**Try it**
Nothing but the text should be carried over: reproduce all the data exactly and leave out every image.

Start of Given material

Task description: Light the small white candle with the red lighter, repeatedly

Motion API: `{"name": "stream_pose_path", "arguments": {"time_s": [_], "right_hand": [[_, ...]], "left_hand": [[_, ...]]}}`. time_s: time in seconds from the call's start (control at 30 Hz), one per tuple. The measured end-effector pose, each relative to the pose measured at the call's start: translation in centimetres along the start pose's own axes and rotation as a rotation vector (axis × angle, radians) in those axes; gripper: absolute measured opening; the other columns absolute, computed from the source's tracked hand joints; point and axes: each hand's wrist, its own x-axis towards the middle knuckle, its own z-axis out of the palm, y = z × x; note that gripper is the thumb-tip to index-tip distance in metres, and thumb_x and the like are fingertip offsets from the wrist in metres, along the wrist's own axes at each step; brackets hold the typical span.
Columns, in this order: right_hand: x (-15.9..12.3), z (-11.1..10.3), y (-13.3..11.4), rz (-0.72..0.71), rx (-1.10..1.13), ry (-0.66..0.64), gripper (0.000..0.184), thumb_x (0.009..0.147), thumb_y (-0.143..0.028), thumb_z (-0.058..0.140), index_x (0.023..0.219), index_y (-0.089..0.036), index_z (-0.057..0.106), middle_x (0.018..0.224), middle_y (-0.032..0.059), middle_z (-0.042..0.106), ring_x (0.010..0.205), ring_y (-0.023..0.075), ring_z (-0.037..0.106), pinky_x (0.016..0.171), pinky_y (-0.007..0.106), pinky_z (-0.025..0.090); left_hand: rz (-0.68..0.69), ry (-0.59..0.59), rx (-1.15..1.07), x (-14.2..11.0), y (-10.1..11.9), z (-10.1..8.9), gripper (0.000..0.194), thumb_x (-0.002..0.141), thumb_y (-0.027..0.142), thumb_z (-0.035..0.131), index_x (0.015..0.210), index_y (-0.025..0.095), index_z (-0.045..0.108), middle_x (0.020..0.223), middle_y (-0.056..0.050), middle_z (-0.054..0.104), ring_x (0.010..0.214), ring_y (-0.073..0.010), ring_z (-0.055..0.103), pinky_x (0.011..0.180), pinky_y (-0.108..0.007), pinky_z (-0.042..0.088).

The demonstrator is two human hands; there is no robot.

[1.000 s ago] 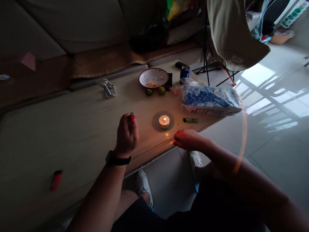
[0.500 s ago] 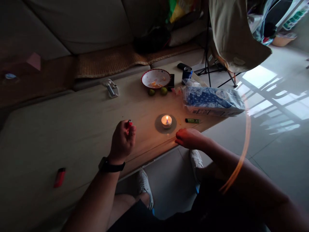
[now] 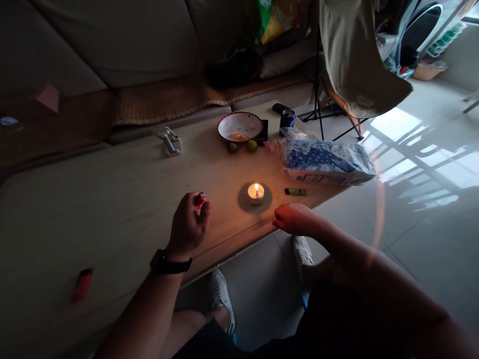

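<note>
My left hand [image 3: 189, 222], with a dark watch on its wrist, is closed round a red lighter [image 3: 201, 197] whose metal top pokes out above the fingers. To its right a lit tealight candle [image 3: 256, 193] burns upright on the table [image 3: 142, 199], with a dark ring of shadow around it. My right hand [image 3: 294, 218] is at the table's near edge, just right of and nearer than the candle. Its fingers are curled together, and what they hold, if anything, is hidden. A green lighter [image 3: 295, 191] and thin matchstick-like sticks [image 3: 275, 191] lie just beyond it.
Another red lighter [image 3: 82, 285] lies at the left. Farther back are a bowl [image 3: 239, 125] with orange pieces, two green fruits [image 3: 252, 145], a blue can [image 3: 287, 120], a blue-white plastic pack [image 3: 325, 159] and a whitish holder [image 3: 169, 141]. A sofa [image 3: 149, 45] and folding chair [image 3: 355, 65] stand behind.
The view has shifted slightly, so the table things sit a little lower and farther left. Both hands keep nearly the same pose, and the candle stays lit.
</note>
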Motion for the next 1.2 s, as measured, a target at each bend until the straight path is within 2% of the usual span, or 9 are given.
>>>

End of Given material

**Exercise output**
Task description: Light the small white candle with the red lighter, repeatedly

Motion API: `{"name": "stream_pose_path", "arguments": {"time_s": [_], "right_hand": [[_, ...]], "left_hand": [[_, ...]]}}`. time_s: time in seconds from the call's start (control at 30 Hz), one per tuple. The measured end-effector pose, each relative to the pose measured at the call's start: translation in centimetres along the start pose's own axes and rotation as a rotation vector (axis × angle, radians) in those axes; gripper: absolute measured opening; the other columns absolute, computed from the source's tracked hand joints; point and axes: each hand's wrist, its own x-axis towards the middle knuckle, its own z-axis out of the palm, y = z × x; note that gripper is the thumb-tip to index-tip distance in metres, and thumb_x and the like are fingertip offsets from the wrist in metres, along the wrist's own axes at each step; brackets hold the typical span.
Columns, in this order: right_hand: x (-15.9..12.3), z (-11.1..10.3), y (-13.3..11.4), rz (-0.72..0.71), rx (-1.10..1.13), ry (-0.66..0.64), gripper (0.000..0.184), thumb_x (0.009..0.147), thumb_y (-0.143..0.028), thumb_z (-0.058..0.140), index_x (0.023..0.219), index_y (-0.089..0.036), index_z (-0.057..0.106), middle_x (0.018..0.224), middle_y (-0.032..0.059), middle_z (-0.042..0.106), ring_x (0.010..0.205), ring_y (-0.023..0.075), ring_z (-0.037..0.106), pinky_x (0.016..0.171), pinky_y (-0.007..0.106), pinky_z (-0.025..0.090); left_hand: rz (-0.68..0.69), ry (-0.59..0.59), rx (-1.15..1.07), x (-14.2..11.0), y (-10.1..11.9), z (-10.1..8.9), gripper (0.000..0.194), thumb_x (-0.002..0.141), thumb_y (-0.027..0.142), thumb_z (-0.035..0.131), index_x (0.015..0.210), index_y (-0.025..0.095), index_z (-0.045..0.108), middle_x (0.020..0.223), middle_y (-0.056..0.050), middle_z (-0.054..0.104), ring_x (0.010..0.214), ring_y (-0.073..0.010), ring_z (-0.055..0.103), pinky_x (0.011..0.180), pinky_y (-0.108..0.007), pinky_z (-0.042..0.088).

The demonstrator is two human hands; there is no robot.

[1.000 s ago] 
[0.500 s ago] 
[now] 

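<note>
My left hand [image 3: 189, 222], with a dark watch on its wrist, is closed round a red lighter [image 3: 201, 197] whose metal top pokes out above the fingers. To its right a lit tealight candle [image 3: 256, 193] burns upright on the table [image 3: 142, 199], with a dark ring of shadow around it. My right hand [image 3: 294, 218] is at the table's near edge, just right of and nearer than the candle. Its fingers are curled together, and what they hold, if anything, is hidden. A green lighter [image 3: 295, 191] and thin matchstick-like sticks [image 3: 275, 191] lie just beyond it.
Another red lighter [image 3: 82, 285] lies at the left. Farther back are a bowl [image 3: 239, 125] with orange pieces, two green fruits [image 3: 252, 145], a blue can [image 3: 287, 120], a blue-white plastic pack [image 3: 325, 159] and a whitish holder [image 3: 169, 141]. A sofa [image 3: 149, 45] and folding chair [image 3: 355, 65] stand behind.
The view has shifted slightly, so the table things sit a little lower and farther left. Both hands keep nearly the same pose, and the candle stays lit.
</note>
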Motion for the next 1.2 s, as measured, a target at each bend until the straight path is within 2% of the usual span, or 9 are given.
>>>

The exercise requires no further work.